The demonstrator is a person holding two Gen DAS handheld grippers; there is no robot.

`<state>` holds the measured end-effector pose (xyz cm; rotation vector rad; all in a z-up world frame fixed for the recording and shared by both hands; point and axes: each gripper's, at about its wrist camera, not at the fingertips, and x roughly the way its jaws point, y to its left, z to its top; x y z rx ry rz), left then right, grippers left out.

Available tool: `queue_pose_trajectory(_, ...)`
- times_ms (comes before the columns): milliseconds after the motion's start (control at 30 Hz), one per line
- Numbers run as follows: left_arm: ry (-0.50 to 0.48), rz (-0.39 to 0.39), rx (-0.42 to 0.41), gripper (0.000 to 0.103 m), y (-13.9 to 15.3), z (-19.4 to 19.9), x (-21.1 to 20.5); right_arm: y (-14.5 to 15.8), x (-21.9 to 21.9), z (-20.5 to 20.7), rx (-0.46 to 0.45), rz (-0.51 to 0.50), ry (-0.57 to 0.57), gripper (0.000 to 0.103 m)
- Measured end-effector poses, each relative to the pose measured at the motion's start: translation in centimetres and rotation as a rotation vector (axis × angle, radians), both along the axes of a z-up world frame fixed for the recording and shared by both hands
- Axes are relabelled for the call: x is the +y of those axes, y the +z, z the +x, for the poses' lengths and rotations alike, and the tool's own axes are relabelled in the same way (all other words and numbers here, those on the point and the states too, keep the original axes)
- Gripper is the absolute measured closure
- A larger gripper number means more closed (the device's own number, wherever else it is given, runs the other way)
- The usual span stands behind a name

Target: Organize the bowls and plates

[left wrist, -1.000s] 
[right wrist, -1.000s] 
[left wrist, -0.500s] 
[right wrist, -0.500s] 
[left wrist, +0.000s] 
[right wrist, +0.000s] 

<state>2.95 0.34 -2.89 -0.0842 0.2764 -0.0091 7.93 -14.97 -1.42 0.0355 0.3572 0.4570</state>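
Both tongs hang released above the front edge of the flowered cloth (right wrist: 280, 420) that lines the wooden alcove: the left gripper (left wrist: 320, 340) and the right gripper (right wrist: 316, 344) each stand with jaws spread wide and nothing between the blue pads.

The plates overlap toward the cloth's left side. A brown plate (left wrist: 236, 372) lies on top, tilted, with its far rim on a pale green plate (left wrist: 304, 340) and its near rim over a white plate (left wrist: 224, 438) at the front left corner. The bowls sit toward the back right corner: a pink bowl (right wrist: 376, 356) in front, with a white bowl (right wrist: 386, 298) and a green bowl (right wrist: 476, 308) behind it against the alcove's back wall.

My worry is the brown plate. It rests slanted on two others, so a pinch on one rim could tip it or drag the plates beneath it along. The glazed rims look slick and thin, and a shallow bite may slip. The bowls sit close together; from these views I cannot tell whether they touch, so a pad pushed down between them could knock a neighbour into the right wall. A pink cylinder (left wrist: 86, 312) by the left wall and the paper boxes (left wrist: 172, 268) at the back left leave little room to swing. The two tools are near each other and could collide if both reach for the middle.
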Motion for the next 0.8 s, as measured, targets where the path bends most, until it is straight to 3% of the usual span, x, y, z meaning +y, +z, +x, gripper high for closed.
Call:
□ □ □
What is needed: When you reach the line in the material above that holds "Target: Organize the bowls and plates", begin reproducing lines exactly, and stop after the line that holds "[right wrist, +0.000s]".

The completed task:
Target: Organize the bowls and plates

[left wrist, -1.000s] 
[right wrist, -1.000s] 
[left wrist, -0.500s] 
[right wrist, -0.500s] 
[left wrist, +0.000s] 
[right wrist, +0.000s] 

The answer stands, and there is nothing more to add.